> **What to produce**:
Each line below that holds the word "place" counts once. Say how many such lines there are, and no more.

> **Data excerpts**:
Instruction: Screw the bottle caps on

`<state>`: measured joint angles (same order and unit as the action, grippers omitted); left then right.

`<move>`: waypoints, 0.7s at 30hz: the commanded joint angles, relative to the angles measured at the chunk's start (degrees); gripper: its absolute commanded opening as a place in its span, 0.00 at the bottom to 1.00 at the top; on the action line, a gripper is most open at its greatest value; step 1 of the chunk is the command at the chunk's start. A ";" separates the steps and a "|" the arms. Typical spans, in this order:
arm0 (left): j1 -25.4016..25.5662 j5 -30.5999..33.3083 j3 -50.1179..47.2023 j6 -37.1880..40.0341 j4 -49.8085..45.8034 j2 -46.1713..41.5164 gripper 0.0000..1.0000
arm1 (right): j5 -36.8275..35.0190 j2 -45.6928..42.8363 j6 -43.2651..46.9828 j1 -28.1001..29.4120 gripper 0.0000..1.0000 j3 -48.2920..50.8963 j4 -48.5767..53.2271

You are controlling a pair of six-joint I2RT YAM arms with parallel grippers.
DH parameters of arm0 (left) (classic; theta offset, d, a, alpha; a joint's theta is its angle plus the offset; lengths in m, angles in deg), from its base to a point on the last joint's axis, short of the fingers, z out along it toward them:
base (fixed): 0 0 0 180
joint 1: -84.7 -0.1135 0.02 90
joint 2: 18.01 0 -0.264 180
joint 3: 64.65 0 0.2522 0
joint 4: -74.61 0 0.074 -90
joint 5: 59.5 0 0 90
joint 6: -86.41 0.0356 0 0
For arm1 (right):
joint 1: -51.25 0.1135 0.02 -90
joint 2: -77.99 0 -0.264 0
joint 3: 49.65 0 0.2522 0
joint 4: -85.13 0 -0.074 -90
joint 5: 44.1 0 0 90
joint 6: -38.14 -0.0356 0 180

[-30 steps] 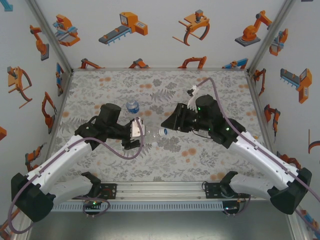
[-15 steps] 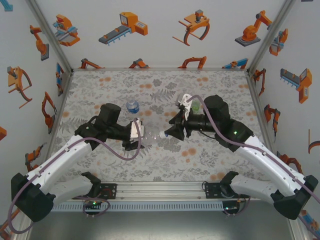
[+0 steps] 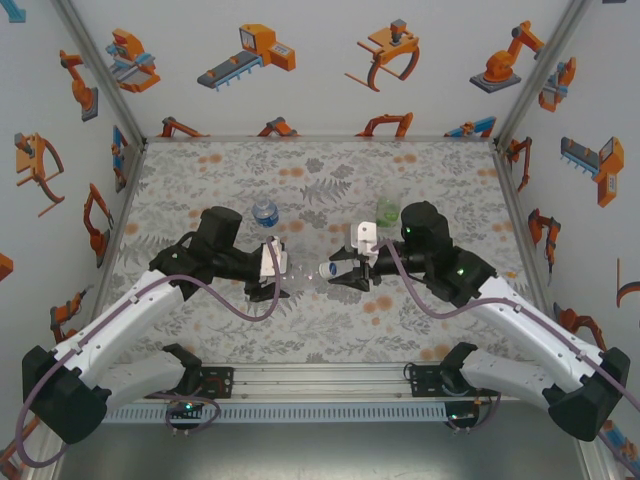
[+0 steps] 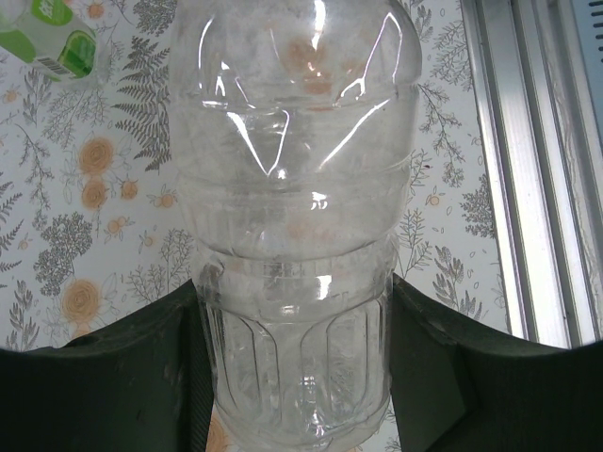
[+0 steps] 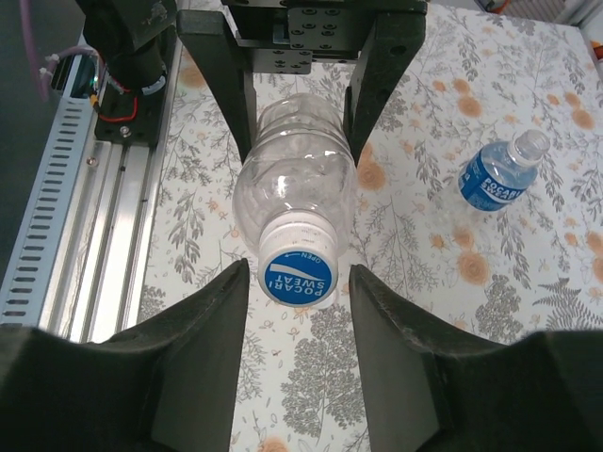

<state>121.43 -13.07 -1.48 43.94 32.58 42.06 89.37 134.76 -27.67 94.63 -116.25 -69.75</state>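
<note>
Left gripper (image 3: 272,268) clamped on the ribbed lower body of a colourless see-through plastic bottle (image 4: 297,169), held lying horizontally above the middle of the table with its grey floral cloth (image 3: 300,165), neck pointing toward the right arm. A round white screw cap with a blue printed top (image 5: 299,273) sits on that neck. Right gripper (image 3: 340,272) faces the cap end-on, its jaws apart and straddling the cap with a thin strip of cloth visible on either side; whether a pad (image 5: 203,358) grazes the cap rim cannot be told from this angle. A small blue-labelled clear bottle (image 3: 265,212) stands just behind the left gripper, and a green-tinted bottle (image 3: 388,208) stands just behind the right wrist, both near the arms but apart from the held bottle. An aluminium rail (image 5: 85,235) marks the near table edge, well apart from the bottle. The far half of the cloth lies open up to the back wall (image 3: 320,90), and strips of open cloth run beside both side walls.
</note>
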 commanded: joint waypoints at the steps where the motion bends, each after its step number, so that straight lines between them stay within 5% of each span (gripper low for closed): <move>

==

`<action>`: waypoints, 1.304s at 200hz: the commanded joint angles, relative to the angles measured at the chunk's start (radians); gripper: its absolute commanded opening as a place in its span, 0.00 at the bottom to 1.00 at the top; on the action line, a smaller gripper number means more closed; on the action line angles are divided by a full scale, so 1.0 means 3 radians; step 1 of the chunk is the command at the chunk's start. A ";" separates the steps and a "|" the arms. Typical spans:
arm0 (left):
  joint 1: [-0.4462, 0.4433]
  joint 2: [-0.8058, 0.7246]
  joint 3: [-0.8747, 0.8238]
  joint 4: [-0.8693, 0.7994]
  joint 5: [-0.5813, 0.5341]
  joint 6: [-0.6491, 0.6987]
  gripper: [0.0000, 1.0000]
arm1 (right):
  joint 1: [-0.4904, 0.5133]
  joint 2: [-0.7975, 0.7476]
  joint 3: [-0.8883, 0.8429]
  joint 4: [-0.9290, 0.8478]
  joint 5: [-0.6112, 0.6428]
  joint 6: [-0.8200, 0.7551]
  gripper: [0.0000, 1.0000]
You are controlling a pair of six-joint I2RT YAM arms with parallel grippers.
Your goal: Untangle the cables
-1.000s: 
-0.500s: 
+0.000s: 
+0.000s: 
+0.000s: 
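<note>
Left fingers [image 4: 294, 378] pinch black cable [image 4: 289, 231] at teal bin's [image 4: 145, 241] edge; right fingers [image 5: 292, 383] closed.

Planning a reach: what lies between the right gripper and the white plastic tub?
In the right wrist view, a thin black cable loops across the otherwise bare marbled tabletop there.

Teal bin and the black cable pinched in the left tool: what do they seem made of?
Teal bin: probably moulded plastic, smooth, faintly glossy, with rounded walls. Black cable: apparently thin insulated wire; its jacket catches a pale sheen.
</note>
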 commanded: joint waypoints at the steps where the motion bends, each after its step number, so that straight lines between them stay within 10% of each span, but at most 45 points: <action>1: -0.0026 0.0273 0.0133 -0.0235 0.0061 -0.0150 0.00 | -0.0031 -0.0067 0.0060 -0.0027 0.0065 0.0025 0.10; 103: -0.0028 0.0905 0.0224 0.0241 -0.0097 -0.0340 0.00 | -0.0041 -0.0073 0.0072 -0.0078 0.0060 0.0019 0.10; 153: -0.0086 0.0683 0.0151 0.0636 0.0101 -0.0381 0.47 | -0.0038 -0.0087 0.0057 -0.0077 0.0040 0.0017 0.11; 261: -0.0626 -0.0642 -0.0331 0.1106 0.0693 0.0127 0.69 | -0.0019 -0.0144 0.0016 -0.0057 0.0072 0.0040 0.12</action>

> **Result**:
2